Our airlines fly much faster and to far more cities and towns than they did in the 1920s. You don't suppose there's a correlation, do you?
Then the railroads spun off unprofitable branch lines to short line operators, and concentrated on hook-and-haul.
Today the freight railroads are all making a lot of money and are putting a lot of money into expanding their infrastructure. The latest issue of "Trains" magazine lists how much the Class I railroads are putting into capital expenditures this year. It's a lot.
I know you have. I think Willie got the boot a couple of years ago. It’s been a while since I’ve seen a train promotion article.
There is not enough demand for trains with average speeds of 40 miles per hour between major cities. Intercity trains of the past at least ran at average speeds of 60 mph, sometimes faster; on the so-called “Northeast Corridor”, they run at average speeds of 70 to 82 mph, but still could go faster with the right technology.
Before Amtrak was created, there was more than twice the number of trains running intercity, BTW. Regulations and taxation ate into private railroads’ bottom lines, not permitting them to compete with other modesand this is still the case today.
OK, that was funny right there...
Not read the article, but when I was a kid it was said the Teamsters union was the root of the train system demise.
Freight cars seem to spend most of their time sitting around.
It’s not train promotion. It’s a look into a convoluted mess.
LOL, due to Govt involvement, next question.
Interesting tidbit of railroad history: a lot of railroad companies had peaceful management-labor relations without unions, and it was actually the federal government that forced unionization in a lot of cases, especially (IINM) because of Woodrow Wilson’s USRA (railroad nationalization).
The various rail brotherhoods represent train employees. The Teamsters aren’t players in this game.
We know why the gubmint is so into trains. They want to control where, who etc. simple.
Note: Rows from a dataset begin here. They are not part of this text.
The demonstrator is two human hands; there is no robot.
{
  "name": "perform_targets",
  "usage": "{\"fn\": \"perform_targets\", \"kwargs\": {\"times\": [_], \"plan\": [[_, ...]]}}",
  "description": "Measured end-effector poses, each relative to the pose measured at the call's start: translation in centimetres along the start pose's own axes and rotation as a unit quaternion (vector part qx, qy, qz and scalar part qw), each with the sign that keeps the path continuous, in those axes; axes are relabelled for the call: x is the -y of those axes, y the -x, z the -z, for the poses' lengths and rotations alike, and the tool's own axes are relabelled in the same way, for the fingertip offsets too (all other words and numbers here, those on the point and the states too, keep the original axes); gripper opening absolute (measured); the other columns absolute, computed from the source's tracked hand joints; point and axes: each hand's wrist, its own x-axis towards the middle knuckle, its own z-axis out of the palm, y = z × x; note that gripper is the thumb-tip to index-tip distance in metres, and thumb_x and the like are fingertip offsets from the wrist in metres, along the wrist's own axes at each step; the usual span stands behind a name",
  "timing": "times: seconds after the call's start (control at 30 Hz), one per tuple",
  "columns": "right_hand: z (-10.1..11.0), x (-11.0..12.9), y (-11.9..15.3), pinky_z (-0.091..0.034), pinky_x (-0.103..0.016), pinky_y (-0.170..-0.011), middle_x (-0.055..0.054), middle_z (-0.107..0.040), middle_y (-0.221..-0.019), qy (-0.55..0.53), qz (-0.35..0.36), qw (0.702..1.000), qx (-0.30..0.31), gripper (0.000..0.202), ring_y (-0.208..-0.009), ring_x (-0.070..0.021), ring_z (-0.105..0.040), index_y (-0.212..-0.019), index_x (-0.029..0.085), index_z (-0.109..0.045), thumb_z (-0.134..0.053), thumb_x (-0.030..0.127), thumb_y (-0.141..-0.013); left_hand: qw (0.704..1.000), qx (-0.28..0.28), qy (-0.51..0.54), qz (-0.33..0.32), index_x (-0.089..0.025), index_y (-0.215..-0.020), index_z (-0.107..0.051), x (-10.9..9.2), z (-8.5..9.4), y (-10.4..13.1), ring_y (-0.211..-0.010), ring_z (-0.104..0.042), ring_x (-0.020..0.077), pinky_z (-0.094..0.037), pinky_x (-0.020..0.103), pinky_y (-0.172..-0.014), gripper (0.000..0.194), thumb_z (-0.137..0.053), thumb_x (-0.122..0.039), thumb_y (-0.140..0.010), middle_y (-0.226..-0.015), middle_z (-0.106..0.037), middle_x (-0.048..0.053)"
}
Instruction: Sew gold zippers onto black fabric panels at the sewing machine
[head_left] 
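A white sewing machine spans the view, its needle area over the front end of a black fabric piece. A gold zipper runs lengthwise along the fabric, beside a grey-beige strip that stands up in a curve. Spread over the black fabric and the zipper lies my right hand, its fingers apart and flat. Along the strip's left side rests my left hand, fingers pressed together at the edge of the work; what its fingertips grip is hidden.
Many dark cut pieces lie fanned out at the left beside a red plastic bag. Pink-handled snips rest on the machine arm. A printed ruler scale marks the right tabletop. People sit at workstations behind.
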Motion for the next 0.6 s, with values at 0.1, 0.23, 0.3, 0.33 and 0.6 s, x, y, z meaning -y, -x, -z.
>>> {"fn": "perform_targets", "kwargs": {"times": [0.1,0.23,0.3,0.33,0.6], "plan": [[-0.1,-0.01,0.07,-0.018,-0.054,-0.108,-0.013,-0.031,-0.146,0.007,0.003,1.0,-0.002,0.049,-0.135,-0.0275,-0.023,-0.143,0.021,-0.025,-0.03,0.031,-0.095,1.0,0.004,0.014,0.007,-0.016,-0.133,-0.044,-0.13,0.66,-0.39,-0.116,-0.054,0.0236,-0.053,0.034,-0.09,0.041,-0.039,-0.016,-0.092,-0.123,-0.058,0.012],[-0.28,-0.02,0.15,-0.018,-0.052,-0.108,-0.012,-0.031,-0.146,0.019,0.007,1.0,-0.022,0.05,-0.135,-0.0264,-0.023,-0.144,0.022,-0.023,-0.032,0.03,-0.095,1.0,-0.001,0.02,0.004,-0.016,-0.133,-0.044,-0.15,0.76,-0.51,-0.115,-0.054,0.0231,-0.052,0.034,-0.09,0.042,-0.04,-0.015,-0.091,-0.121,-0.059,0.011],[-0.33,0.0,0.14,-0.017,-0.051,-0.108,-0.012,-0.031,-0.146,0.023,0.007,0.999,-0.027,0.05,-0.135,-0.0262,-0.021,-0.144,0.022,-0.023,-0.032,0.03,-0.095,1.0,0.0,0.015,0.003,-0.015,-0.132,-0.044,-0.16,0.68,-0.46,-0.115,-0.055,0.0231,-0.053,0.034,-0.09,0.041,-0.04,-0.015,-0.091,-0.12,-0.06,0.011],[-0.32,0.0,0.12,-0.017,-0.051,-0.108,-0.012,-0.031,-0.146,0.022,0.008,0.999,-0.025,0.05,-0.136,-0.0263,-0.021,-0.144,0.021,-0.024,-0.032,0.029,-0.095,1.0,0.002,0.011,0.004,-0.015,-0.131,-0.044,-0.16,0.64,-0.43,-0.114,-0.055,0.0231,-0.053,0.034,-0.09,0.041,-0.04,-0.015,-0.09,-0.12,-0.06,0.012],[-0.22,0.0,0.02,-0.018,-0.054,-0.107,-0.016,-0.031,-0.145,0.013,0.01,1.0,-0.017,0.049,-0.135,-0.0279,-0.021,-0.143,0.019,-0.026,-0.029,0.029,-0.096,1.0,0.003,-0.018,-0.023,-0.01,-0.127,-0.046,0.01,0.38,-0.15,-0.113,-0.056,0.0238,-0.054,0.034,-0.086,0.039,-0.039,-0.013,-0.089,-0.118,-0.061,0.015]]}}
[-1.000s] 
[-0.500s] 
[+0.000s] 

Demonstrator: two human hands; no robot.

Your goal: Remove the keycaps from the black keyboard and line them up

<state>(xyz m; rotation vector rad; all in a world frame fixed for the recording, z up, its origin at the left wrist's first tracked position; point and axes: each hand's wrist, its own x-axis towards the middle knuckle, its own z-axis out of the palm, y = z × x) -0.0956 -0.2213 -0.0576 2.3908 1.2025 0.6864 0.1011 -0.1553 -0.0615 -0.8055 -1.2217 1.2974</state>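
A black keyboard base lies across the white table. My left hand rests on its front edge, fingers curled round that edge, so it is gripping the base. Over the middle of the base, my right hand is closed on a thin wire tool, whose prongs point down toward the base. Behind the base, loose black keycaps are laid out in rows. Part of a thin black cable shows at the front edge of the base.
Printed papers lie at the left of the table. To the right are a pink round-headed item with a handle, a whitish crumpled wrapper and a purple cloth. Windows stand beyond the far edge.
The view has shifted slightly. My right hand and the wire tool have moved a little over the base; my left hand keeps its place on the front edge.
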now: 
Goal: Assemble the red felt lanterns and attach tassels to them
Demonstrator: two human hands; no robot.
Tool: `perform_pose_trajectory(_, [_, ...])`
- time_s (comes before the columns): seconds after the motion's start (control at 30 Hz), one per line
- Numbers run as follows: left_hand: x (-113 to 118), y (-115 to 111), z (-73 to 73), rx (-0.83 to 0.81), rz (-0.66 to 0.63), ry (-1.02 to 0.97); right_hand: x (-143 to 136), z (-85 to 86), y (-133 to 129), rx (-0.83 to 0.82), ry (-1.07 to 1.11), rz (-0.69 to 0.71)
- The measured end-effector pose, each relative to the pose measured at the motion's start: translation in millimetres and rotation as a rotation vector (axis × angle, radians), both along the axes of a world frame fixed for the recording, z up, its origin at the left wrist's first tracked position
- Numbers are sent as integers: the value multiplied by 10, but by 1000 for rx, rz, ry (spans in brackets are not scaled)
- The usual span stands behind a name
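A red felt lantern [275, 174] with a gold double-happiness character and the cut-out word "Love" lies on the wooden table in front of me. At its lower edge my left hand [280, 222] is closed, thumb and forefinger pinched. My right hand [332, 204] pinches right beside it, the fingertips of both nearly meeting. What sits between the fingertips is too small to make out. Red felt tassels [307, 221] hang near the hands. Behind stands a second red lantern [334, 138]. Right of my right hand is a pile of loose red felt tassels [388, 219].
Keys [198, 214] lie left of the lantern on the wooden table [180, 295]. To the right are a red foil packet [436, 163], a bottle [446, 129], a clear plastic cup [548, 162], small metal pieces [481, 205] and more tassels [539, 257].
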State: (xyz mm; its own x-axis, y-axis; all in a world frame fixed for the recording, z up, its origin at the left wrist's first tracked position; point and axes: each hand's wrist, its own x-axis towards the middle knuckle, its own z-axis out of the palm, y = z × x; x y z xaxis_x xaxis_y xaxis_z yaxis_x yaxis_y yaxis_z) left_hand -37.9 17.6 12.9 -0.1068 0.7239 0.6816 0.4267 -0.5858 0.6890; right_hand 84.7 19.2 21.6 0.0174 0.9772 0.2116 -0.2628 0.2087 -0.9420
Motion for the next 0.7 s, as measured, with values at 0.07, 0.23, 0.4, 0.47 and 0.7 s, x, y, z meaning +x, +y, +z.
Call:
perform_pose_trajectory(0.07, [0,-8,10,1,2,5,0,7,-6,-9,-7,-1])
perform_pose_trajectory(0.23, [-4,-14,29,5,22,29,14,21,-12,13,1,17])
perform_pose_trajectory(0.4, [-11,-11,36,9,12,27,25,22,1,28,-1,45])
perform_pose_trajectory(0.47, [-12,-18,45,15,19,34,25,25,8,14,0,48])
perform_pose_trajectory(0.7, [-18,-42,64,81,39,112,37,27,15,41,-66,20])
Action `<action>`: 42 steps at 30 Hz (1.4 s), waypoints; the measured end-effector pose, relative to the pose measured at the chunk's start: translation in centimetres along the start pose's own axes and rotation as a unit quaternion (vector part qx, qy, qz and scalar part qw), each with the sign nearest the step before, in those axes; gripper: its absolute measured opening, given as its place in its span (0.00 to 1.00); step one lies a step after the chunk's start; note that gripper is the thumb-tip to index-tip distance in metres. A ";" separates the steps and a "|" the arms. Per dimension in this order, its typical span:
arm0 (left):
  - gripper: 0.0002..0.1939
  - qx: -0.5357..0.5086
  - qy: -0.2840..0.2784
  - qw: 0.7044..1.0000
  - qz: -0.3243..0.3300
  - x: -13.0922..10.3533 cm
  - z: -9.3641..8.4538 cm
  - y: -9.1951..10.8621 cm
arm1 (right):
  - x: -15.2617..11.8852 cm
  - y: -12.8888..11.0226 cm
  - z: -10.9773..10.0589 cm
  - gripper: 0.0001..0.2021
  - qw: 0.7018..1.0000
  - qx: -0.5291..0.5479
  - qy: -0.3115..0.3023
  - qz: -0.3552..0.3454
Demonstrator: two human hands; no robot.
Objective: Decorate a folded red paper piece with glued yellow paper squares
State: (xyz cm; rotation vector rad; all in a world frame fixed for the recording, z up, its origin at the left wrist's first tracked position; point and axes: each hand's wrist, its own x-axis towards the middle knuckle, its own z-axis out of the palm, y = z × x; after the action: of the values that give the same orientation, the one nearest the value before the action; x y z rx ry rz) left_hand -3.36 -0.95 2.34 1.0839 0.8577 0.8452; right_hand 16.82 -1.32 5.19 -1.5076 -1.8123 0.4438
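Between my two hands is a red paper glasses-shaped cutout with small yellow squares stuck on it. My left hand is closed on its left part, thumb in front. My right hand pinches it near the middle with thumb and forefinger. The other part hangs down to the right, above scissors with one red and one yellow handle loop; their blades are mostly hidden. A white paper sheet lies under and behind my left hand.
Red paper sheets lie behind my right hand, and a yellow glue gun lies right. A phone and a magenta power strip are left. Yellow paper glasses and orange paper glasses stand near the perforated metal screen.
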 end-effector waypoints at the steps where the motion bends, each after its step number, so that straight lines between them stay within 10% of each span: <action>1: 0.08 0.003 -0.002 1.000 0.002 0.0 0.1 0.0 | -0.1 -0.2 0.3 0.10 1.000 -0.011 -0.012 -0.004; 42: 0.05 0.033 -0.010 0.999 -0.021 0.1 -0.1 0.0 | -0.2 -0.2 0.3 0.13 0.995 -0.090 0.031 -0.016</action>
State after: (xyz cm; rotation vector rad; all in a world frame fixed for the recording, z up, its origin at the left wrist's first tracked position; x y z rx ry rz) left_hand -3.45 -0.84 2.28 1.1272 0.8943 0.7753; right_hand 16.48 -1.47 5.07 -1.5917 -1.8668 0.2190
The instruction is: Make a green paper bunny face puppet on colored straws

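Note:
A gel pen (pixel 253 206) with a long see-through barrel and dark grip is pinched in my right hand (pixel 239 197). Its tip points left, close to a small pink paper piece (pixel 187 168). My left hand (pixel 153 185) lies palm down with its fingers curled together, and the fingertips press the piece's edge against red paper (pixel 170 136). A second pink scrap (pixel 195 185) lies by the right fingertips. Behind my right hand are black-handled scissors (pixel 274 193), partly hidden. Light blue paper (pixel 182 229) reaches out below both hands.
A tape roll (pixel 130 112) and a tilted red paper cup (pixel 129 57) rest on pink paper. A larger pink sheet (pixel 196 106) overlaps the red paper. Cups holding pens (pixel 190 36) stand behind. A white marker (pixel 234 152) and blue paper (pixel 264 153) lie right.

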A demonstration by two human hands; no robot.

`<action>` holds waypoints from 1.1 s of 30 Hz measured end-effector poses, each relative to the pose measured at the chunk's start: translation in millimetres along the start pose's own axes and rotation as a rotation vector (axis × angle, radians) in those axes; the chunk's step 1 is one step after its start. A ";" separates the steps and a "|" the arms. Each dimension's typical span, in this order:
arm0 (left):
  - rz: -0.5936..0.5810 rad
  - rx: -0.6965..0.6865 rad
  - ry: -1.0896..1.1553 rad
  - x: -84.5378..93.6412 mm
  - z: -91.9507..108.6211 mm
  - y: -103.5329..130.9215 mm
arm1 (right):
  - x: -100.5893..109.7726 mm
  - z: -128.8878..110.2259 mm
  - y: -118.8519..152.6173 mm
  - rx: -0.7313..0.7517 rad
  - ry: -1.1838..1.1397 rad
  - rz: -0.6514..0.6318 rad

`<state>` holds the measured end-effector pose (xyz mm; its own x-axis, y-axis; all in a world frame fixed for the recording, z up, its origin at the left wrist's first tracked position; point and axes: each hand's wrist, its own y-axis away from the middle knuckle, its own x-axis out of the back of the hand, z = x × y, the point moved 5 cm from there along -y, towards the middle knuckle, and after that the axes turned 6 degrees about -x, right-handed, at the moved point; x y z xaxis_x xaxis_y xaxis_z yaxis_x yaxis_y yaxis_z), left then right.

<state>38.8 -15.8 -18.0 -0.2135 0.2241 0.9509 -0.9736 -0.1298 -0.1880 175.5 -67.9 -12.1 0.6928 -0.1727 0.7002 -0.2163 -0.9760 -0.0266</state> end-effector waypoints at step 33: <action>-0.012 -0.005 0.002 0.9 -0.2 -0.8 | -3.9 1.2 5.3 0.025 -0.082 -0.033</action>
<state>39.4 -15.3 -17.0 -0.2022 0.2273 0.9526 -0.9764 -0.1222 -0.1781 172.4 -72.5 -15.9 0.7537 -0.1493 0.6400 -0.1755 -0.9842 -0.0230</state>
Amtrak’s route map is basically a star pattern out of Chicago.
To get from point A to point B, you gotta go through Chicago.
Classification yards are inconvenient but necessary. It’s how the cars get hooked to the correct train.
the US Government could spend $10 Trillion on trains, and they wouldn’t work properly.
Same reason they prefer a few big businesses to many small businesses - easier to control.